## EXERCISE PROMPT
From the line with "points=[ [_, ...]" through the line with "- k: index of", inclusive, return each line of the data below exactly and leave the rest out.
[DATA SUPPLIED]
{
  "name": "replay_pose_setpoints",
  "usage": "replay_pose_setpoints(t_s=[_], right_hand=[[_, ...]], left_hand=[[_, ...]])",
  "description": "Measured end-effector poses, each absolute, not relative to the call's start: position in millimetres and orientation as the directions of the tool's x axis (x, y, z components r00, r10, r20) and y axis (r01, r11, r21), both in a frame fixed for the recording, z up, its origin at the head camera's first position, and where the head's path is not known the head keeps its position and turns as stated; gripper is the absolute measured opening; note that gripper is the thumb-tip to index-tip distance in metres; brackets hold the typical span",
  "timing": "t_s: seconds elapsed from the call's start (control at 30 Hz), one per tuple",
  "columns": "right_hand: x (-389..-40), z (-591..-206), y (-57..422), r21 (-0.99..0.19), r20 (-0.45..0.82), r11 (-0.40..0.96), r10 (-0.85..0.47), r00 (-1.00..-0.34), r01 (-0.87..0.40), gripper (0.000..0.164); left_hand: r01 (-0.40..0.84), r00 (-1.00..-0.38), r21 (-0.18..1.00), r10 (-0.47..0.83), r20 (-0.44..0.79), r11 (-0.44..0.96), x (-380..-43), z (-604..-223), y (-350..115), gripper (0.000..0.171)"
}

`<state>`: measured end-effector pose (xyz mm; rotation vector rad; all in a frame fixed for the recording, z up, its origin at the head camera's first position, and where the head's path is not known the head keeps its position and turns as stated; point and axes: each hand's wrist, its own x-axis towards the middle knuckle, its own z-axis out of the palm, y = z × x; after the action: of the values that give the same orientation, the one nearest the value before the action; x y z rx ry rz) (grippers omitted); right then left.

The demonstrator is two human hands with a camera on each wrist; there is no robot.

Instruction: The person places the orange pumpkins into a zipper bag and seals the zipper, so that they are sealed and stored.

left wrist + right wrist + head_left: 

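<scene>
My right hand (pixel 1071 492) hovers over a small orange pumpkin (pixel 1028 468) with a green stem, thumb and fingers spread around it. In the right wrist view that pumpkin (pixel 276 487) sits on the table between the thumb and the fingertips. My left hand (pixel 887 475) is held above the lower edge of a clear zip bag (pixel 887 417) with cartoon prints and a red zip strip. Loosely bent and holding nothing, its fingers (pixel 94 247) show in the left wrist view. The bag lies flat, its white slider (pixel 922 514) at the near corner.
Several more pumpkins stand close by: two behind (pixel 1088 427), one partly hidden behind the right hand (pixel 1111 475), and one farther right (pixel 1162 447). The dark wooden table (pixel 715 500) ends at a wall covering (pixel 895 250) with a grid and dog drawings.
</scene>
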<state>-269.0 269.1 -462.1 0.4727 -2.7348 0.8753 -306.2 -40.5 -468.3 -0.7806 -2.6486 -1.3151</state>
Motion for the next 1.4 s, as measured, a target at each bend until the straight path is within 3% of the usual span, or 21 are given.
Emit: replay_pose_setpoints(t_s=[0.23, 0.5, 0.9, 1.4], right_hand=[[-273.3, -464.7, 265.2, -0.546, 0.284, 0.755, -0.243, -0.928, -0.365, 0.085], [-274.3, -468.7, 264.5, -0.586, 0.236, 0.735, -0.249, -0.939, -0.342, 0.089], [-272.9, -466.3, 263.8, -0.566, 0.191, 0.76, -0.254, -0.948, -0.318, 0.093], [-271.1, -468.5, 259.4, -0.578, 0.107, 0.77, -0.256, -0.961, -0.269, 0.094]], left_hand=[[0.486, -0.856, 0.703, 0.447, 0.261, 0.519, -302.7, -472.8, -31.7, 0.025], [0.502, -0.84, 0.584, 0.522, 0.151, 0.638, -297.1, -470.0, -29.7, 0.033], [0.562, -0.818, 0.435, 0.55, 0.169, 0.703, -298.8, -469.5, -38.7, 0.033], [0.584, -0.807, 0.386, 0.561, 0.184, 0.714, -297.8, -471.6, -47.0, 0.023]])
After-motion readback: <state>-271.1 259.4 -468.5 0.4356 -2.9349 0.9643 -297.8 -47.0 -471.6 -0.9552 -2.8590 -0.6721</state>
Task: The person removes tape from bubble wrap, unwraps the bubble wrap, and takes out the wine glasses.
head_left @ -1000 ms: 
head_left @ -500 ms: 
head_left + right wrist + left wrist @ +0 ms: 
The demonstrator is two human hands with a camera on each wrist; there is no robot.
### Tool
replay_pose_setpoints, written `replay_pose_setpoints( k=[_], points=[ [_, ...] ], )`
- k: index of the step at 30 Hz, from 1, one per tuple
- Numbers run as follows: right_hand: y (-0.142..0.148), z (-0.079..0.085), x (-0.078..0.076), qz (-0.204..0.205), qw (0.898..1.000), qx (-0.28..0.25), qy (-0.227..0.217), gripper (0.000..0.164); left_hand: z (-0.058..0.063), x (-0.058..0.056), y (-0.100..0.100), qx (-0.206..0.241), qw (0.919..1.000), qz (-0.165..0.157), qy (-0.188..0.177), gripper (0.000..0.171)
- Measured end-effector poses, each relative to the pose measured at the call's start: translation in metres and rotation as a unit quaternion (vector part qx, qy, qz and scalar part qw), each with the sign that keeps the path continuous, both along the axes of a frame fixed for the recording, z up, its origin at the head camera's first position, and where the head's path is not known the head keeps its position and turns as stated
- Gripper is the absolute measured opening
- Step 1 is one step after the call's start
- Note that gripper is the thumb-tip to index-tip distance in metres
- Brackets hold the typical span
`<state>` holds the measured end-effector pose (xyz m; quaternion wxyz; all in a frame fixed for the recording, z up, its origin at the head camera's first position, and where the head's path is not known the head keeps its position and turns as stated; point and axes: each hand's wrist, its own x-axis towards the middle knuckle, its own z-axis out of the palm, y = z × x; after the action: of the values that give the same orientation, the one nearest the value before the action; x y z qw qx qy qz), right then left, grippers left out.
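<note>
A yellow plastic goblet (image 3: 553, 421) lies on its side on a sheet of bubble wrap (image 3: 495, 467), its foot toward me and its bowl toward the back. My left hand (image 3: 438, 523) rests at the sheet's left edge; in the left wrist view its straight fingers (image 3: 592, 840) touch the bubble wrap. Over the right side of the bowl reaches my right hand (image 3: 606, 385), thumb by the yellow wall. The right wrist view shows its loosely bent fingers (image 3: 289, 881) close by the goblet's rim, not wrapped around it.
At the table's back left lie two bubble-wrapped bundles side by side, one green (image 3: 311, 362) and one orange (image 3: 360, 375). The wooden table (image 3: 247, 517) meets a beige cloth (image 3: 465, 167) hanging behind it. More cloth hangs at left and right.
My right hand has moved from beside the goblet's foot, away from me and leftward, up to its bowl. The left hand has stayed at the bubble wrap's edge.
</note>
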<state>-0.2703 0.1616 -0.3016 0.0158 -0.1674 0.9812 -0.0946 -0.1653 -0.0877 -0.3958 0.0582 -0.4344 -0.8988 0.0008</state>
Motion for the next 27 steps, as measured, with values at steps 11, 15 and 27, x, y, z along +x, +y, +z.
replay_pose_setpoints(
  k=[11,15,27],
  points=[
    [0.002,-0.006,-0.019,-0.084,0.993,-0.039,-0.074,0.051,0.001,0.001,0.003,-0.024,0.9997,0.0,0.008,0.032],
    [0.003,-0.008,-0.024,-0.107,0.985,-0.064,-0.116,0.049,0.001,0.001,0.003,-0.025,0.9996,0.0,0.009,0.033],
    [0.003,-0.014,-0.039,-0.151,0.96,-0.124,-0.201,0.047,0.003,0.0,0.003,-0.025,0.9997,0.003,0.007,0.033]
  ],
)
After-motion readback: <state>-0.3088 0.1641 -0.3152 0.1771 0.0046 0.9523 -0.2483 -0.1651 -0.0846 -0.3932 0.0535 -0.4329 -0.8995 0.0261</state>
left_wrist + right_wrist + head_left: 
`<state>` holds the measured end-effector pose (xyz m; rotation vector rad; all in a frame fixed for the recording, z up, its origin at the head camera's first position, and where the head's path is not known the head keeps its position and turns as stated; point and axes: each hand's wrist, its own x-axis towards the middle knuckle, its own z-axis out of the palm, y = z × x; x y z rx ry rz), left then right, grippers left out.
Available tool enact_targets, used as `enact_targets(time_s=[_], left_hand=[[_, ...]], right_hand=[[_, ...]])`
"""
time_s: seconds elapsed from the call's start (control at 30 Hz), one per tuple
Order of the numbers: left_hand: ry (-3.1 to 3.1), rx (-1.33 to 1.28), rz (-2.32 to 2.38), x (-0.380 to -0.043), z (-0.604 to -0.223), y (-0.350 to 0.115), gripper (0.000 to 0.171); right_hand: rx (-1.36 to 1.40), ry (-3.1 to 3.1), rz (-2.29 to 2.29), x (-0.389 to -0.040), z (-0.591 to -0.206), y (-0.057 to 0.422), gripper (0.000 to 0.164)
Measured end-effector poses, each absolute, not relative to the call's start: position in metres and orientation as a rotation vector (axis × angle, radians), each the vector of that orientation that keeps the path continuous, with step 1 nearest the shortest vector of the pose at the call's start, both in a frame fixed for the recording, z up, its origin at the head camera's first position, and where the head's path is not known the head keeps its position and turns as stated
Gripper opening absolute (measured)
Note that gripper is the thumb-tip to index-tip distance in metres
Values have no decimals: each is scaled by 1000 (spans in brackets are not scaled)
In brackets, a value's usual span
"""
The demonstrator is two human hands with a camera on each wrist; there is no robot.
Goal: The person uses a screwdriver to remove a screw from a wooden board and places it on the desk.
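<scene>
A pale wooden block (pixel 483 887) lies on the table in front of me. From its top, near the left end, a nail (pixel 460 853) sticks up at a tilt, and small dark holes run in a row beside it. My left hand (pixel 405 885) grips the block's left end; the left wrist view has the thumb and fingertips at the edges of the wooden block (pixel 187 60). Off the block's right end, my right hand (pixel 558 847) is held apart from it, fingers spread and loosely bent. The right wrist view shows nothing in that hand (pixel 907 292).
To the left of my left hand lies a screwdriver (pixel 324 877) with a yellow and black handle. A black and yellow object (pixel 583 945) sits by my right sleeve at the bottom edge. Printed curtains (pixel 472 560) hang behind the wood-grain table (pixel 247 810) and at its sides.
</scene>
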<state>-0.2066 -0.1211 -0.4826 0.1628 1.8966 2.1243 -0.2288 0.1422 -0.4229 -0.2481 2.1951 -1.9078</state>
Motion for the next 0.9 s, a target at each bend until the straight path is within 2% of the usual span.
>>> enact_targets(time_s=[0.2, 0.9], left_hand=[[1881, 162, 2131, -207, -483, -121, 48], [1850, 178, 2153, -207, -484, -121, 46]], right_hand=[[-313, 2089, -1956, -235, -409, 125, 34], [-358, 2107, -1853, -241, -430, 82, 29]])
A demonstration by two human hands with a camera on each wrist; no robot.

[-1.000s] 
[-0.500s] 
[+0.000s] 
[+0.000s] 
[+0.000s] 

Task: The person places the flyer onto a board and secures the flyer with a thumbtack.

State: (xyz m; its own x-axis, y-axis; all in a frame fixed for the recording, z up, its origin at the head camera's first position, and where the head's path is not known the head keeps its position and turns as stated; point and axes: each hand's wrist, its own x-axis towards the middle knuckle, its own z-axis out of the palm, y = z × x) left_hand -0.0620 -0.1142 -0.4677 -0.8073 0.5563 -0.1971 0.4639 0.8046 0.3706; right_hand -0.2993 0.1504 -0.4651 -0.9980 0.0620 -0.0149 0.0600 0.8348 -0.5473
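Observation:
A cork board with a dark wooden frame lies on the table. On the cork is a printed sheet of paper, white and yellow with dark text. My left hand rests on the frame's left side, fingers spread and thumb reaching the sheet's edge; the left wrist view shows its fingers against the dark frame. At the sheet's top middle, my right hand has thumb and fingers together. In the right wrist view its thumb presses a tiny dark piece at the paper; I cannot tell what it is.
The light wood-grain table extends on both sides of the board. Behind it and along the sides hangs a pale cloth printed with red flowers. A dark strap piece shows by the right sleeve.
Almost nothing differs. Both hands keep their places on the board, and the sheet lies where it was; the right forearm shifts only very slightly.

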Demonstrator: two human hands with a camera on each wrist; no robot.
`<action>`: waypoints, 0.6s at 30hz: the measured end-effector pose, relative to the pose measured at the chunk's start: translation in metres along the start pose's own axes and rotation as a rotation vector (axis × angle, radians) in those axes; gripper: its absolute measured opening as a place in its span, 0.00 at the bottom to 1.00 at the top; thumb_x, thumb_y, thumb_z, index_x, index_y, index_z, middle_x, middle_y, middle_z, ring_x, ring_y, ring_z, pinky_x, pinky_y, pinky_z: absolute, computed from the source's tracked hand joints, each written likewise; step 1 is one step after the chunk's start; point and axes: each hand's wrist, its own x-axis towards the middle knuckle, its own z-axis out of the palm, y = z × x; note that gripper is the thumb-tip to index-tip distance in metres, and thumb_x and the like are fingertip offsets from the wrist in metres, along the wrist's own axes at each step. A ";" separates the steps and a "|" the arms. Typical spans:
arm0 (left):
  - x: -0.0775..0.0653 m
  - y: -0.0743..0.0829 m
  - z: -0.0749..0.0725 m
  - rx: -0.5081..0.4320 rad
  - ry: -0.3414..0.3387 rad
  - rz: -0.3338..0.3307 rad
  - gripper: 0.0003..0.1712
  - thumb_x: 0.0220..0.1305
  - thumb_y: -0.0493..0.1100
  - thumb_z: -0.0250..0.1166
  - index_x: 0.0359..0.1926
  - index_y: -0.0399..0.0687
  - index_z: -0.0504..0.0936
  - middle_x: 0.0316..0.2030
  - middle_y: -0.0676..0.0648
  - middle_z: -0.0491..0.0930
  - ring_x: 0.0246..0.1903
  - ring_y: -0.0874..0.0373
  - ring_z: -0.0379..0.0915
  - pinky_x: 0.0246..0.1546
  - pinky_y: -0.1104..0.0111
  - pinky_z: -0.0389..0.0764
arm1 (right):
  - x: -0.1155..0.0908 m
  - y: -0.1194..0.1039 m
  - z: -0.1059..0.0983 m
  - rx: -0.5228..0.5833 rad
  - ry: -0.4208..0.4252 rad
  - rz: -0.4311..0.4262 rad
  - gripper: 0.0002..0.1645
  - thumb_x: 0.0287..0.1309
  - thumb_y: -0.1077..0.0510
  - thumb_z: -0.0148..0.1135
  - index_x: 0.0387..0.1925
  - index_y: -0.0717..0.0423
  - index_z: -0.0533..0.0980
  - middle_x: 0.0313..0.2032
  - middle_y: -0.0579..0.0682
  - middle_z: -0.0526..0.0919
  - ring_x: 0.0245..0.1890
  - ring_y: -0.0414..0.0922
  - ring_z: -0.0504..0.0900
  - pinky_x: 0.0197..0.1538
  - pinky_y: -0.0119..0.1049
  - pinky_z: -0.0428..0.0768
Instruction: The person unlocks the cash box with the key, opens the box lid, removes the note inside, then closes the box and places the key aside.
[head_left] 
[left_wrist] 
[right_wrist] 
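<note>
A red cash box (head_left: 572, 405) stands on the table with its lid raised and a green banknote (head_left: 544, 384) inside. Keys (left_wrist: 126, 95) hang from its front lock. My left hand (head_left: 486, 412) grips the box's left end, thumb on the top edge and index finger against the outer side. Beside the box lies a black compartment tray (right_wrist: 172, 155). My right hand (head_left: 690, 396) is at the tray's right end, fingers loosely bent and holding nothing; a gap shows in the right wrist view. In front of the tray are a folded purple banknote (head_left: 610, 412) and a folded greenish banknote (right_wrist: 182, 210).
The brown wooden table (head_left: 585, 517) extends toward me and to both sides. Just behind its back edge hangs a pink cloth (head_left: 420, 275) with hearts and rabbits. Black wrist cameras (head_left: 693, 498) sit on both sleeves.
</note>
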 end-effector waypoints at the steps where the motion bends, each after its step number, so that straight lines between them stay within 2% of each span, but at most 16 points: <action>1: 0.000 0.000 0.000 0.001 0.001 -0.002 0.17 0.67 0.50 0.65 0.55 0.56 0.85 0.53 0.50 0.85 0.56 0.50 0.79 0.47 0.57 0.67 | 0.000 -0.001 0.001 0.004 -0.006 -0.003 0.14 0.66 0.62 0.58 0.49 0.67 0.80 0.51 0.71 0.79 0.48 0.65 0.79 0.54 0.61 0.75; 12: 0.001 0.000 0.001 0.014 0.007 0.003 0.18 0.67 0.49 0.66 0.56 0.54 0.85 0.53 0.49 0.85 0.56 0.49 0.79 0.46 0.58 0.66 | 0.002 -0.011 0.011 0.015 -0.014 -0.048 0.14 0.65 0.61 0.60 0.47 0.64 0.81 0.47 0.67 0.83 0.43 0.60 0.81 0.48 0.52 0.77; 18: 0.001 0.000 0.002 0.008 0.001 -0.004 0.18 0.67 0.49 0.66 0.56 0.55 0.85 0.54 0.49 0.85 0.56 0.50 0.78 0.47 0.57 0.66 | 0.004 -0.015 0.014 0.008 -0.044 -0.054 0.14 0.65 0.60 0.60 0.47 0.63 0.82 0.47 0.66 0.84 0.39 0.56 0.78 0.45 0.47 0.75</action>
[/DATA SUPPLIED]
## WRITTEN REPLY
replay_pose_setpoints, written `replay_pose_setpoints( k=[_], points=[ [_, ...] ], )`
- k: index of the step at 30 Hz, from 1, one per tuple

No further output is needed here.